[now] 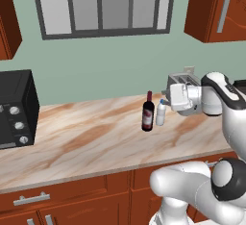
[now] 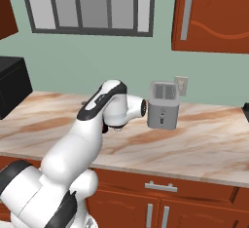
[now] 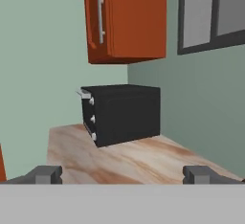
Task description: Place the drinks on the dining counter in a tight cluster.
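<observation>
While the white arm's hand point(image 1: 169, 99) sits at right of centre in the left base view, level with the bottles, its jaws stand wide apart with nothing between them, as the two dark fingertips point(image 3: 47, 174) at the bottom of the hand view show. Step in hand looks like the approach to a first pick; no bottle is gripped yet. A slim dark glass wine bottle with a maroon label point(image 1: 148, 113) and a small white bottle with a blue cap point(image 1: 161, 113) stand just beside each other on the beige-and-brown marbled stone table point(image 1: 86, 142), middle of the left base frame, white one nearest the hand. Both are upright, long axis vertical, necks up. Hand camera looks along the table at a black box-shaped oven point(image 3: 122, 113), not at either bottle, so the next move likely calls for turning toward the white bottle and closing around its body.
</observation>
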You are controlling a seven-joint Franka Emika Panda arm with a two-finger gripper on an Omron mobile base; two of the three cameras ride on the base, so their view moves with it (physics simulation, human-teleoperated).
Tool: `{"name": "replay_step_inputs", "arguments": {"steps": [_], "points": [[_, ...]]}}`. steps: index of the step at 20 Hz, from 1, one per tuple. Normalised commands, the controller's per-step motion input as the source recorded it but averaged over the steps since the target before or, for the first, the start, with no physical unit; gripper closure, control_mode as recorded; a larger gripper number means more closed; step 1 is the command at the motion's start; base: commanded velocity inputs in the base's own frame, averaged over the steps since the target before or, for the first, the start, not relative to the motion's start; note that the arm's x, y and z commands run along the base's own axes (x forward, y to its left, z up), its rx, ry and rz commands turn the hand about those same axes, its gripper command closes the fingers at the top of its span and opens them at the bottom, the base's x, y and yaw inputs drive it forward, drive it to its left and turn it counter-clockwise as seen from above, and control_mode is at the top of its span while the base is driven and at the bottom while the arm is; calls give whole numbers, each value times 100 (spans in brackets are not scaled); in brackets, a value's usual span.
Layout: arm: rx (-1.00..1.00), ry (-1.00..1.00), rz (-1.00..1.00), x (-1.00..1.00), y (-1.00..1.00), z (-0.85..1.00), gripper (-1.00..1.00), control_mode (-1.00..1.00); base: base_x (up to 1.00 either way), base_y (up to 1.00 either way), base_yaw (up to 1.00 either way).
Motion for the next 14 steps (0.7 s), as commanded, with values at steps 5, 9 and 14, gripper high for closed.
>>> {"name": "replay_step_inputs", "arguments": {"steps": [5, 9, 14], "points": [[0, 0, 0, 10, 0, -9, -100, -100, 0, 0, 0], [0, 0, 0, 11, 0, -6, -100, -100, 0, 0, 0], [0, 0, 0, 8, 0, -8, -100, -100, 0, 0, 0]]}}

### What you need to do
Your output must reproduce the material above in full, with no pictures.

### Exercise response
[now] 
[now] 
[now] 
Task description: Place the drinks on the dining counter in a tight cluster.
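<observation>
While the white arm's hand point(image 1: 169, 99) sits at right of centre in the left base view, level with the bottles, its jaws stand wide apart with nothing between them, as the two dark fingertips point(image 3: 47, 174) at the bottom of the hand view show. Step in hand looks like the approach to a first pick; no bottle is gripped yet. A slim dark glass wine bottle with a maroon label point(image 1: 148, 113) and a small white bottle with a blue cap point(image 1: 161, 113) stand just beside each other on the beige-and-brown marbled stone table point(image 1: 86, 142), middle of the left base frame, white one nearest the hand. Both are upright, long axis vertical, necks up. Hand camera looks along the table at a black box-shaped oven point(image 3: 122, 113), not at either bottle, so the next move likely calls for turning toward the white bottle and closing around its body.
</observation>
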You are controlling a seven-joint Franka Emika Panda arm with a two-finger gripper on an Omron mobile base; two of the three cameras ride on the base, so their view moves with it (physics simulation, human-teleoperated).
Tool: `{"name": "replay_step_inputs", "arguments": {"steps": [_], "points": [[_, ...]]}}`. steps: index of the step at 20 Hz, from 1, one per tuple. Normalised commands, the controller's per-step motion input as the source recorded it but averaged over the steps since the target before or, for the first, the start, with no physical unit; gripper closure, control_mode as recorded; a larger gripper number means more closed; step 1 is the command at the motion's start; base: commanded velocity inputs in the base's own frame, averaged over the steps since the target before or, for the first, the start, not relative to the motion's start; note that the arm's x, y and z commands run along the base's own axes (x forward, y to its left, z up), its rx, ry and rz commands turn the hand about those same axes, its gripper command closes the fingers at the top of its span and opens them at the bottom, the base's x, y and yaw inputs drive it forward, drive it to its left and turn it counter-clockwise as seen from above, and control_mode is at the top of its span while the base is driven and at the bottom while the arm is; calls give whole numbers, each value times 100 (spans in brackets are not scaled); in brackets, a value's usual span.
Layout: arm: rx (-1.00..1.00), ry (-1.00..1.00), rz (-1.00..1.00), x (-1.00..1.00), y (-1.00..1.00), z (-0.85..1.00), gripper (-1.00..1.00), control_mode (-1.00..1.00); base: base_x (up to 1.00 either way), base_y (up to 1.00 either way), base_yaw (up to 1.00 either way).
Motion for the next 14 steps (0.7 s), as commanded, with values at steps 5, 9 and 14, gripper high for closed.
>>> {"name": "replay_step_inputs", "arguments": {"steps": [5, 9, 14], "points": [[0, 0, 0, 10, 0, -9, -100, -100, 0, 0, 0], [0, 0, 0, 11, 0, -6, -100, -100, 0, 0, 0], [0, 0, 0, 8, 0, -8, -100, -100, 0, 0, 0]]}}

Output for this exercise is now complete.